Your instructions:
Search the material for "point" and show all lines that contain it.

Dataset excerpt:
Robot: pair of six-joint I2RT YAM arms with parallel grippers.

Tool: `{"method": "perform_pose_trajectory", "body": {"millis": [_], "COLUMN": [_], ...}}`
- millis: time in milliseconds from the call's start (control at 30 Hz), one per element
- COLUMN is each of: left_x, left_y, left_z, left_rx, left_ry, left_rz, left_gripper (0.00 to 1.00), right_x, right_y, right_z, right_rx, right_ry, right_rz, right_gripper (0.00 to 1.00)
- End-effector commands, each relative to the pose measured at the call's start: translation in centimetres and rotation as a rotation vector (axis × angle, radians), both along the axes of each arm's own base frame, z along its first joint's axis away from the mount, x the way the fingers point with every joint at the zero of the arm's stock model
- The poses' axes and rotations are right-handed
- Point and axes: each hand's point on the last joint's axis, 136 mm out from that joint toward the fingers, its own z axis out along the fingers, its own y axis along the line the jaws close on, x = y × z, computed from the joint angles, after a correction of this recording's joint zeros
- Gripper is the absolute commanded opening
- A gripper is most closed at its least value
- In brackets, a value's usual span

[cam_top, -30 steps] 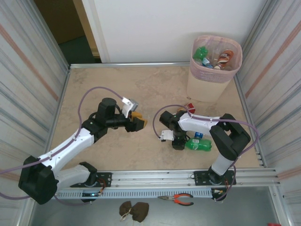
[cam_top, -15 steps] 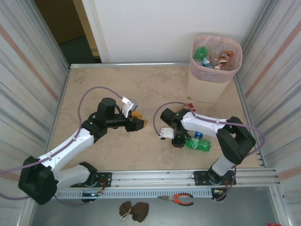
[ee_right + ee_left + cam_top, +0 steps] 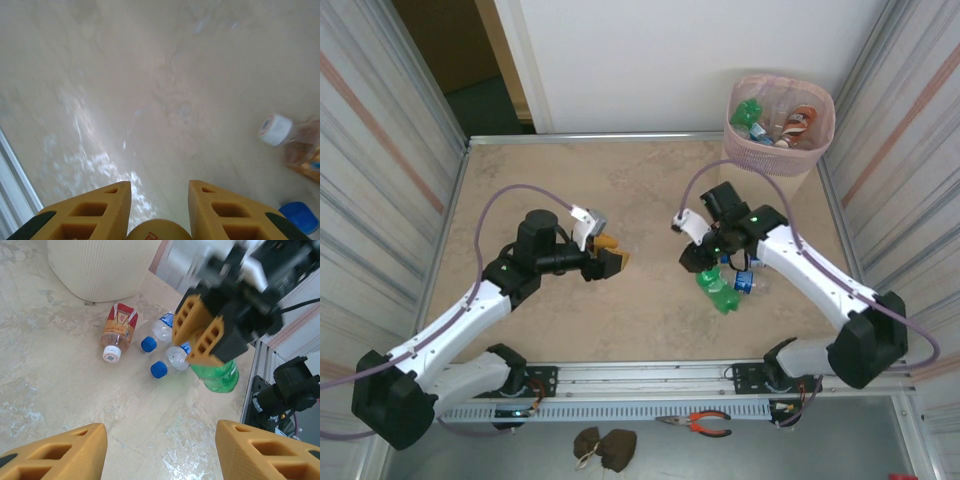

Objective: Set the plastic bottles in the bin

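Note:
My right gripper (image 3: pixel 705 262) is shut on the neck of a green plastic bottle (image 3: pixel 720 291), which hangs tilted above the table. In the right wrist view its ridged cap (image 3: pixel 159 232) sits between the fingers. Two clear bottles with blue caps (image 3: pixel 156 336) (image 3: pixel 170 362) and an orange-labelled, white-capped bottle (image 3: pixel 117 330) lie on the table below. The pink bin (image 3: pixel 745 150) stands at the far right corner with several bottles inside. My left gripper (image 3: pixel 610 255) hovers open at mid-table, nothing between its fingers (image 3: pixel 240 450).
A metal rail (image 3: pixel 650 375) runs along the near edge, with orange-handled pliers (image 3: pixel 705 423) and a brown object (image 3: pixel 603 447) beyond it. Corrugated metal walls close in both sides. The bin's ribbed wall (image 3: pixel 100 265) stands just behind the lying bottles.
The right gripper closed on the green bottle and lifted it off the table, swinging up and toward the bin. The left arm drew back slightly, still open.

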Motion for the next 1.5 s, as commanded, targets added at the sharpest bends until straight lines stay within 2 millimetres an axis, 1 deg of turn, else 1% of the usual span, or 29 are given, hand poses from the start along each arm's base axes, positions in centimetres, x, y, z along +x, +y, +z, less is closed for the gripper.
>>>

Answer to the problem:
- End-effector commands, each relative to the pose measured at the call's start: translation in centimetres and rotation as a rotation vector (axis × angle, radians), both along the axes of each arm's own base frame, z along its first joint's axis away from the mount, x the way the fingers point with every joint at the zero of the arm's stock model
- Point and axes: each hand's point on the last joint's axis, 136 mm out from that joint toward the fingers, its own z axis out along the fingers, its own y axis along the line the jaws close on, x = y × z, computed from the joint angles, after a correction of this recording's joint zeros

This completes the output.